Nature's electrolyte replacements:


Juice from 1 Lemon

Minerals

Sodium

3.3 mg

Potassium

2.8 mg

Magnesium

2.8 mg

Calcium

3.3 mg

Vitamins

Vitamin A

9.5 iu

Vitamin C

21.6 mg

folate

6.1 mcg

Vitamin E

0.1mg


Choline

2.4 mg

Other Nutrients

fiber

0.2 gms

sugar

1.1 gms


protein

o.2 gms


calories

11.7



Add juice of a lemon to 16 oz of water. Add organic low calorie sweetener like organic stevia or monk fruit (without dextrose- check the label). Maybe a pinch of sea salt.

This is adequate for general purpose hydration.


Pearls of wisdom:

Cucumber water is another easy way to add daily electrolytes.
Cucumber water is another easy way to add daily electrolytes.

FYI- In addition to adding electrolytes and hydration, lemon water also is a natural diuretic . Lemon juice is high in citric acid, potassium and vitamin C boost urine volume, aiding in waste removal. So if you feel you are holding onto fluid, squeeze a little lemon juice into your water bottle.

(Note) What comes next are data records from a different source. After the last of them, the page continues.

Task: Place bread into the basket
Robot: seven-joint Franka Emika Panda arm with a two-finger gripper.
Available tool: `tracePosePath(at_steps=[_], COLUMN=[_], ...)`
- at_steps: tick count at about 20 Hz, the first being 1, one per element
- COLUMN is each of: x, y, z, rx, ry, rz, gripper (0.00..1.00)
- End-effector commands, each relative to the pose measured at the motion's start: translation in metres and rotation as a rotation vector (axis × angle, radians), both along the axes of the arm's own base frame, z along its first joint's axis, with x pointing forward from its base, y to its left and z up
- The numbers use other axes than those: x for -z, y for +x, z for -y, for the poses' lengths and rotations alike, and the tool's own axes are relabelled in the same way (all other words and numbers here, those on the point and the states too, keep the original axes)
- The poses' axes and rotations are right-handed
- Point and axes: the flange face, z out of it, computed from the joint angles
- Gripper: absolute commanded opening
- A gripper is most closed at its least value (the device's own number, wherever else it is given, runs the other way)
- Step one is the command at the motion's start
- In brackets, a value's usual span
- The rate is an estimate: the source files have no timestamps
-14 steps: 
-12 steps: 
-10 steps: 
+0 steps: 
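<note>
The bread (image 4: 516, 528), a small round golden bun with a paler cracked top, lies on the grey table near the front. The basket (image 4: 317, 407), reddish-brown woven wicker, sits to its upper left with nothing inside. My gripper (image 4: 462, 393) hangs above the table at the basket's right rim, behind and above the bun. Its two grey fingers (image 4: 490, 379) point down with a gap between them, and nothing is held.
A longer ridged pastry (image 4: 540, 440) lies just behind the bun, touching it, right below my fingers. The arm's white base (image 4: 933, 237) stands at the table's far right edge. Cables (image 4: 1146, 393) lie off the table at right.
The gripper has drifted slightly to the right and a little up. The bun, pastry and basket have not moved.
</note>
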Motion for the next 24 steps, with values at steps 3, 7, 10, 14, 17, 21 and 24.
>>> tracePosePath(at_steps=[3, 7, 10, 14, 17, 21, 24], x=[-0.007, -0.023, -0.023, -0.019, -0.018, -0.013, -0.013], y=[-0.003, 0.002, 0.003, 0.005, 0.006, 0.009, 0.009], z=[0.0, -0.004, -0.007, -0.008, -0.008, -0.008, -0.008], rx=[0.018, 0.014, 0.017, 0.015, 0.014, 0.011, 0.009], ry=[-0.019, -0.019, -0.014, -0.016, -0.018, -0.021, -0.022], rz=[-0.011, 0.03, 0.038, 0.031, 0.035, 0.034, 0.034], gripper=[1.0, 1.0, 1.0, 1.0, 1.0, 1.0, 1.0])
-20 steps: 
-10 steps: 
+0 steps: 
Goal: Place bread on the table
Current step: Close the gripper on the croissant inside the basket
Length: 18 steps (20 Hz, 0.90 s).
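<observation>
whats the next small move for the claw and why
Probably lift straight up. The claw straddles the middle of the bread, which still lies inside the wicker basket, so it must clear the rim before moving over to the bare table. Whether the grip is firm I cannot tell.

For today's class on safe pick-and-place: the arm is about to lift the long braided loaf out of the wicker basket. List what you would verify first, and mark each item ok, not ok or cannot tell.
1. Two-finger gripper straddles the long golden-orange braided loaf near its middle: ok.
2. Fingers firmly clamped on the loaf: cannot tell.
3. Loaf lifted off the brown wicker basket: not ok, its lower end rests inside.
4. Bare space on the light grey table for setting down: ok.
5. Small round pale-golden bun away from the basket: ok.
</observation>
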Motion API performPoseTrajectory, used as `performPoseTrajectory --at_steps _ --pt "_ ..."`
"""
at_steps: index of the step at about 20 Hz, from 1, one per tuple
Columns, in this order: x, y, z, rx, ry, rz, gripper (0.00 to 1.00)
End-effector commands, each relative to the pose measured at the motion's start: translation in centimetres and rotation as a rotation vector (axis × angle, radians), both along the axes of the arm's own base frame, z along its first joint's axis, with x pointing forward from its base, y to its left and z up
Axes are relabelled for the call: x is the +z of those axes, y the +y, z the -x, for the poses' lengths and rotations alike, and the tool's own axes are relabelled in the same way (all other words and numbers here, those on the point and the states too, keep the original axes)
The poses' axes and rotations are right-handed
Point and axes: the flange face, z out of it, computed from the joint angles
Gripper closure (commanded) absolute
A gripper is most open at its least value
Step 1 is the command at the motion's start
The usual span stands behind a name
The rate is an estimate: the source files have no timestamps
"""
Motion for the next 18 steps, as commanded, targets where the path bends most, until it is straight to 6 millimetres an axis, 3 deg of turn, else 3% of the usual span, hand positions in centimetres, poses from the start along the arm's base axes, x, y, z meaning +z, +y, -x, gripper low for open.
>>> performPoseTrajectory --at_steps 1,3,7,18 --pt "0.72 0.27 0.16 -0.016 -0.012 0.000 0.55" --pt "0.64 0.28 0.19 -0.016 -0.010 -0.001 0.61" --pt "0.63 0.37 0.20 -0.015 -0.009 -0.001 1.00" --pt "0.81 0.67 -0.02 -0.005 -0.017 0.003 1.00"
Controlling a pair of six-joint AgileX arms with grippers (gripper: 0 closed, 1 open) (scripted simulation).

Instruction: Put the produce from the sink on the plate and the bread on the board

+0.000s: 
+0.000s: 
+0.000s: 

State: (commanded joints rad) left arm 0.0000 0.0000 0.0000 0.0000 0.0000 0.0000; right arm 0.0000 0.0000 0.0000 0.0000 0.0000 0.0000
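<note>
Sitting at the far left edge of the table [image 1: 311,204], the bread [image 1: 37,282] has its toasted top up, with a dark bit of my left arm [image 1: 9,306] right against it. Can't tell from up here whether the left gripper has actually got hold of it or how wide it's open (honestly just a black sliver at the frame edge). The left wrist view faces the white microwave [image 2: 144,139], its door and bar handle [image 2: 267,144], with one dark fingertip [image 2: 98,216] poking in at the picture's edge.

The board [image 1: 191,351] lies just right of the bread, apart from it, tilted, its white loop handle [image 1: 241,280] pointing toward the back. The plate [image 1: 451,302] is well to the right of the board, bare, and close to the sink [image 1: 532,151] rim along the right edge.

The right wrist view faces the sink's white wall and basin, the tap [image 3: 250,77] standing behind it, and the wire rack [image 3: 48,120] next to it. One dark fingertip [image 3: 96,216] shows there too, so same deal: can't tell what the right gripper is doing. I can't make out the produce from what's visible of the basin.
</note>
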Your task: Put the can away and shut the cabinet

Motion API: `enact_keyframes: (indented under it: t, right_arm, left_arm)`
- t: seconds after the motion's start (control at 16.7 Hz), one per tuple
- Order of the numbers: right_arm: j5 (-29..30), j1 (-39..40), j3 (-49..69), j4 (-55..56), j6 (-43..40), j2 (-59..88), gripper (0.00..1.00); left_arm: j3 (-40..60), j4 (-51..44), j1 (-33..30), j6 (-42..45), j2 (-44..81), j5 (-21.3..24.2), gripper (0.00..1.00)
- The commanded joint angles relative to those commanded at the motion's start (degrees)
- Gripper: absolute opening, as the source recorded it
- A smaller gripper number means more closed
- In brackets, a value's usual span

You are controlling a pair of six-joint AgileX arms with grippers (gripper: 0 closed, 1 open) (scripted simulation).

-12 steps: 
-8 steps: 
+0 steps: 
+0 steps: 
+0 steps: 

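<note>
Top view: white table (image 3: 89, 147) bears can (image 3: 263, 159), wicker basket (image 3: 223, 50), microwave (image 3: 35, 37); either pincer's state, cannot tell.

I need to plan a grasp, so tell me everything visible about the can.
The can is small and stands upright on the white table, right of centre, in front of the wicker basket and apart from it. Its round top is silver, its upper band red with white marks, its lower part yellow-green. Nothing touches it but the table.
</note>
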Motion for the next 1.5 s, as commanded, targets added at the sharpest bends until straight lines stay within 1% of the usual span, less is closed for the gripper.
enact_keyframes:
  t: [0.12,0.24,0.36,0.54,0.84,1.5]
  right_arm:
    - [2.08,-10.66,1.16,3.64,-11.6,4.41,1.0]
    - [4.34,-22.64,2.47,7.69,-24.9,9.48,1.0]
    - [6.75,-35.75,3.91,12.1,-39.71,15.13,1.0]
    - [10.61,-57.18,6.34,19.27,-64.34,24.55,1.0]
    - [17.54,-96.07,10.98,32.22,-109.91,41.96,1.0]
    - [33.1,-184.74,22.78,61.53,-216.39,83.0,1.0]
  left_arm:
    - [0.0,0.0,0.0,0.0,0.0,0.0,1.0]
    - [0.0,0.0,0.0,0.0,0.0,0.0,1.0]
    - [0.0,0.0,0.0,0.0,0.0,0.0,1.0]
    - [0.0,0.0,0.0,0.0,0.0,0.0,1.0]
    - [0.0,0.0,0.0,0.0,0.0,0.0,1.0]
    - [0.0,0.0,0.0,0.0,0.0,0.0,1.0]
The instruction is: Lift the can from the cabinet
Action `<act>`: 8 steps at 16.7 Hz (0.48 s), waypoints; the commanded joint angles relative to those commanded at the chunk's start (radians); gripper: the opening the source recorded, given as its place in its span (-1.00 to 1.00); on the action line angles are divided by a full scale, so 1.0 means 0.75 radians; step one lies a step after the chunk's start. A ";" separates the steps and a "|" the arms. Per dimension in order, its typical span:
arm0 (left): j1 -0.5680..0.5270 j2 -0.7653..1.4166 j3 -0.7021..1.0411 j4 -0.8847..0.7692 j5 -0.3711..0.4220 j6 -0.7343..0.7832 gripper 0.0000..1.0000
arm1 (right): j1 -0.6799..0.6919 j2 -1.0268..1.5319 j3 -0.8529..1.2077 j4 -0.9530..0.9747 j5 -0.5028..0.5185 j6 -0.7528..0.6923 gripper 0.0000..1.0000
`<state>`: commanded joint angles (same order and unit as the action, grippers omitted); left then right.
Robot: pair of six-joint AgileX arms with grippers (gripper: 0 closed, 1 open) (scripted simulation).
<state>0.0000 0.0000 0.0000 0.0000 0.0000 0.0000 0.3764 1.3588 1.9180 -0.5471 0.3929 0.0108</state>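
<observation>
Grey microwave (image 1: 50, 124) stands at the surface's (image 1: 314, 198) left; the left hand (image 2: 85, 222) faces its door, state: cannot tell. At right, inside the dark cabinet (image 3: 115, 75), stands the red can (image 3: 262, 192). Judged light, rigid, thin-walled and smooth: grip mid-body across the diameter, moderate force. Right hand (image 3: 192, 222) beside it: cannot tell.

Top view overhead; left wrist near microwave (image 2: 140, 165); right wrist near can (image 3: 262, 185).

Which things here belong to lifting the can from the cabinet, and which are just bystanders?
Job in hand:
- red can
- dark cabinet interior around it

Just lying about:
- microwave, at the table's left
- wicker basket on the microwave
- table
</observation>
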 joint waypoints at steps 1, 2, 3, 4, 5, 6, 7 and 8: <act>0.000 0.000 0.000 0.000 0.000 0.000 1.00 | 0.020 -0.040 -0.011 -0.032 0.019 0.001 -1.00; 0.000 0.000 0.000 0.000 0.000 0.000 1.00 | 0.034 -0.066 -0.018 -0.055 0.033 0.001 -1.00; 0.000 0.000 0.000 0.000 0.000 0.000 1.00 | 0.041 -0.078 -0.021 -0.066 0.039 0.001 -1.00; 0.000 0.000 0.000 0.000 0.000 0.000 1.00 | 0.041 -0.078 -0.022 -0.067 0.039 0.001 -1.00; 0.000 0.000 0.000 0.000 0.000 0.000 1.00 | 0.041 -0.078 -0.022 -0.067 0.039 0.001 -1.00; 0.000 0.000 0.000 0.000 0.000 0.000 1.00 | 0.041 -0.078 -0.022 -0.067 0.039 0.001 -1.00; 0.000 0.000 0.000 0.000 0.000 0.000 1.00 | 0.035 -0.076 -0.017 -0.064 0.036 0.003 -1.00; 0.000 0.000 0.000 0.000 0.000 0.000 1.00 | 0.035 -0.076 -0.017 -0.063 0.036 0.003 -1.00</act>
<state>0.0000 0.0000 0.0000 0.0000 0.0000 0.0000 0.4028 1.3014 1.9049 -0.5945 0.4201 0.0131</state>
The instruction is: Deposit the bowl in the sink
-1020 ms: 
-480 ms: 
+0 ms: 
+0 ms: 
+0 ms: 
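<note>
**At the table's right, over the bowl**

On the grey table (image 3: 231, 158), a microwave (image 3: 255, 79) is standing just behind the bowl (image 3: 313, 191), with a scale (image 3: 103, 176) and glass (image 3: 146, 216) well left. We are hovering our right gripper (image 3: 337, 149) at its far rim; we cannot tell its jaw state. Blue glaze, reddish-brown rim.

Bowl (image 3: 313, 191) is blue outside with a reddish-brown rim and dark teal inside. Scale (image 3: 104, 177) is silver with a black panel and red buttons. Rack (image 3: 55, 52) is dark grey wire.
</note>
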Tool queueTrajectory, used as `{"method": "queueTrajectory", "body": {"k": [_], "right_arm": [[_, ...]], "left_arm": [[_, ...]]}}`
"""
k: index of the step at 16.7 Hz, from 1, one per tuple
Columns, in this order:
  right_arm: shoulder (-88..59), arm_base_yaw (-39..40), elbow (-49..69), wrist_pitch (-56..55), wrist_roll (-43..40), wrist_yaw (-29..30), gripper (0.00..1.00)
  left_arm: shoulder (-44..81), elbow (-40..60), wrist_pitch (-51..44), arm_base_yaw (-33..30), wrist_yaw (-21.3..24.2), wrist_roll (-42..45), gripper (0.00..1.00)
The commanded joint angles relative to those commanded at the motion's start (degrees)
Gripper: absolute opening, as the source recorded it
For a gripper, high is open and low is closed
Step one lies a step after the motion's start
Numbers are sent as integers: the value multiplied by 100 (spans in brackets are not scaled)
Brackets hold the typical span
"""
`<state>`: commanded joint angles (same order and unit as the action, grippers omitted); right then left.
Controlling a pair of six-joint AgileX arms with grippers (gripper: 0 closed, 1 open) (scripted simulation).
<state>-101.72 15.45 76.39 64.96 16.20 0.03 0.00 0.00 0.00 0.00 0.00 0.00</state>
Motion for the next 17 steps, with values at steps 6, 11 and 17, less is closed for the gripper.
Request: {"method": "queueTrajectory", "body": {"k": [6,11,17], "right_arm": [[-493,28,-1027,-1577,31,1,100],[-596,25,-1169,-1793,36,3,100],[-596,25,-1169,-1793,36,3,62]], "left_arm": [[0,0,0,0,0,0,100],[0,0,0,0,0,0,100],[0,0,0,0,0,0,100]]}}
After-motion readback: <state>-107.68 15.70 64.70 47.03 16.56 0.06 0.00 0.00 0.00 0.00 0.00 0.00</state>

For a more balanced option that's ideal for

weekend warrior or elite athletes.


Coconut Water 16.9 oz organic coconut water

I even give it my dog diluted with cold water on a hot summer's day when he's been chasing ball.

Balanced form hydration + electrolytes
Balanced form hydration + electrolytes

To wrap up, understanding the role of electrolytes and hydration in our daily lives is essential for maintaining overall health. While commercial electrolyte replacements may be beneficial for specific situations, most of us can meet our hydration and electrolyte needs through a balanced diet and adequate water intake. Always consult with a healthcare provider if you have specific health concerns or conditions. Remember, nature often provides the best solutions—so stay hydrated, eat well, and prioritize your health!

Take care & stay healthy and hydrated!




 

 

Bibliography

Electrolytes. (2021, 24 April). Retrieved from Cleveland clinic: https://my.clevelandclinic.org/health/diagnostics/21790-electrolytes

Lewis III, J. L. (2024, May). Healthy Living. Retrieved from Merck Manual Consumer Version: https://www.merckmanuals.com/home/kidney-and-urinary-tract-disorders/water-balance/about-body-water

Merck Manual Consumer Version. (n.d.). Retrieved from Merck Manual: https://www.merckmanuals.com/home/searchresults?query=hydration

National Institutes of Health (NIH). (n.d.). Retrieved from Health information-Fact Sheet for Health Professionals: https://ods.od.nih.gov/factsheets/list-all/

Tejpal S, W. A.-S. (2020). Lemon Extract Reduces Angiotensin Converting Enzyme (ACE) Expression and Activity and Increases Insulin Sensitivity and Lipolysis in Mouse Adipocytes. Nutrients, 12-19. Retrieved from Nutrients.